Muak dengan Kekerasan, Warga Negara Ini Berharap Pemilu Segera Berakhir
jpnn.com, BANGUI - Rakyat Republik Afrika Tengah pergi ke tempat pemungutan suara untuk pemilihan presiden dan legislatif, Minggu (27/12). Pesta demokrasi ini berlangsung di tengah ancaman keamanan setelah pemerintah meluncurkan operasi untuk menahan gerakan pemberontak.
Milisi yang memusuhi calon petahana, Faustin-Archange Touadera, telah meningkatkan serangan sejak mahkamah konstitusi menolak pencalonan beberapa kandidat, termasuk mantan Presiden Francois Bozize, pada awal Desember.

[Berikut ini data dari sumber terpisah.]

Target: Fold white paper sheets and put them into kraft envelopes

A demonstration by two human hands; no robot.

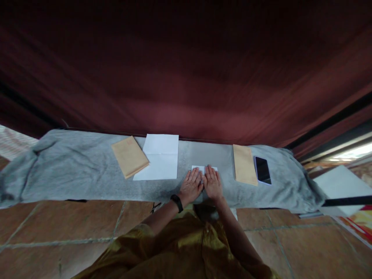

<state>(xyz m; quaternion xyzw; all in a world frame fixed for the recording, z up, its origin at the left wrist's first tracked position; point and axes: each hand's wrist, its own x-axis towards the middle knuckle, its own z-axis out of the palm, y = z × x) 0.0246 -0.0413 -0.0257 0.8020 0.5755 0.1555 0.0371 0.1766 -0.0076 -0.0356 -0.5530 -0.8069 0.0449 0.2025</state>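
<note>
Grey cloth (87, 166) runs in a long, narrow strip before us, smoother in the middle and rumpled toward both ends. Behind it we face a dark red fabric wall (186, 89), nearly black at the top; below, brown floor tiles (72, 223) meet in pale lines. At its near edge, around the middle of the strip, a small white paper (200, 167) lies under our palms. Our left hand (190, 186), a black band (177, 203) on its wrist, and our right hand (212, 186) rest flat on it side by side, fingers outstretched and gripping nothing. To the left we see a brown envelope (130, 157) overlapping a creased white sheet (162, 161); to the right, a second envelope (245, 164) lies just beside a dark-screened phone (263, 170).
</note>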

Krisis telah membuat banyak orang di negara berpenduduk 4,7 juta yang kaya akan sumber berlian dan emas itu kelelahan.
Krisis juga menimbulkan kekhawatiran akan kemungkinan kembali ke masa kekerasan terburuk pada masa lalu, yang mencakup lima kudeta dan banyak pemberontakan sejak kemerdekaan dari Prancis pada 1960.
"Selama tiga hari terakhir, saya menjaga anak-anak saya dekat dengan saya," kata Israel Malongou, seorang pengusaha di Ibu Kota Bangui. "Saya ingin pemilu berakhir, siapa pun yang menang, sehingga kita bisa kembali ke kehidupan kita."
Touadera pertama kali terpilih pada 2016 setelah pemberontakan tiga tahun sebelumnya, yang menggulingkan Bozize. Dia telah berjuang untuk merebut kendali sebagian besar negara tersebut dari milisi bersenjata.
Gelombang kekerasan berturut-turut sejak 2013 telah menewaskan ribuan orang dan membuat lebih dari satu juta orang terpaksa mengungsi.
Touadera dianggap favorit dari 17 kandidat yang ada. Penantang utamanya adalah Anicet Georges Dologuele, mantan perdana menteri yang menjadi kandidat dengan suara terbanyak kedua pada 2016 dan didukung oleh Bozize.